What to do: Please repeat the lines below exactly. Begin with the line containing "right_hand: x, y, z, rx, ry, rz" and go on through the line containing "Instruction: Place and".

Collected material:

☆ ☆ ☆ ☆ ☆ ☆ ☆

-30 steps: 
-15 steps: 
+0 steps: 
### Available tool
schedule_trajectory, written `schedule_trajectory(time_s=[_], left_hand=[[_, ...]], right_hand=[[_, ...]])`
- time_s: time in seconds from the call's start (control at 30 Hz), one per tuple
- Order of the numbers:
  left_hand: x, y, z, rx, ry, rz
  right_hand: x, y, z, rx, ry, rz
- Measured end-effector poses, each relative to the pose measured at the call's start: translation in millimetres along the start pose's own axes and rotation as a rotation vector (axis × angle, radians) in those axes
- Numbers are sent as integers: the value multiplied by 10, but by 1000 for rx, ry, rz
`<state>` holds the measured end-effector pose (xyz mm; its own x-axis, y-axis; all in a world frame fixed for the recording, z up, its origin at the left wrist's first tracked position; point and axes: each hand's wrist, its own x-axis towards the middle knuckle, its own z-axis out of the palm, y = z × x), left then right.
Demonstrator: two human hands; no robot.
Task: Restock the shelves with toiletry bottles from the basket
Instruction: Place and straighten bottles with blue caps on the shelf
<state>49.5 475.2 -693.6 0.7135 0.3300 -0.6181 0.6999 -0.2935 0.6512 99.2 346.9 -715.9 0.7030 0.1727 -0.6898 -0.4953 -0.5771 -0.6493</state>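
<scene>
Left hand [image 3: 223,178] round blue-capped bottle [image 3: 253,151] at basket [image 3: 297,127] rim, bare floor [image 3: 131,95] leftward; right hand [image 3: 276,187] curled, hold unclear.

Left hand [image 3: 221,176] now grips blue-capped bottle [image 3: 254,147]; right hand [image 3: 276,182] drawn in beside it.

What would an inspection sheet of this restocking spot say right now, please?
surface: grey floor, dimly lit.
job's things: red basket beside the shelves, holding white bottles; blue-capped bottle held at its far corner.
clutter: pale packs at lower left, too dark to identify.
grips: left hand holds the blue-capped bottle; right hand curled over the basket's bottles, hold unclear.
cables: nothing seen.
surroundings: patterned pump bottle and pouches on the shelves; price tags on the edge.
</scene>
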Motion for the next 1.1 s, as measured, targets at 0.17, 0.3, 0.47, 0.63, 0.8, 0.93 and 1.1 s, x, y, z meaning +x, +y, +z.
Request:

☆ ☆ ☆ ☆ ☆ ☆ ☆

Reply:
  right_hand: x, y, z, rx, ry, rz
- Measured end-effector poses, each relative to the pose measured at the call's start: translation in millimetres along the start pose's own axes and rotation as a rotation vector (axis × angle, radians) in those axes
- Numbers are sent as integers: the value multiplied by 10, but by 1000 for rx, ry, rz
`<state>` holds the measured end-effector pose (xyz mm; its own x-axis, y-axis; all in a world frame fixed for the recording, z up, its origin at the left wrist's first tracked position; point and axes: each hand's wrist, its own x-axis towards the middle knuckle, its own z-axis out of the palm, y = z × x), left then right.
Demonstrator: two human hands; no robot.
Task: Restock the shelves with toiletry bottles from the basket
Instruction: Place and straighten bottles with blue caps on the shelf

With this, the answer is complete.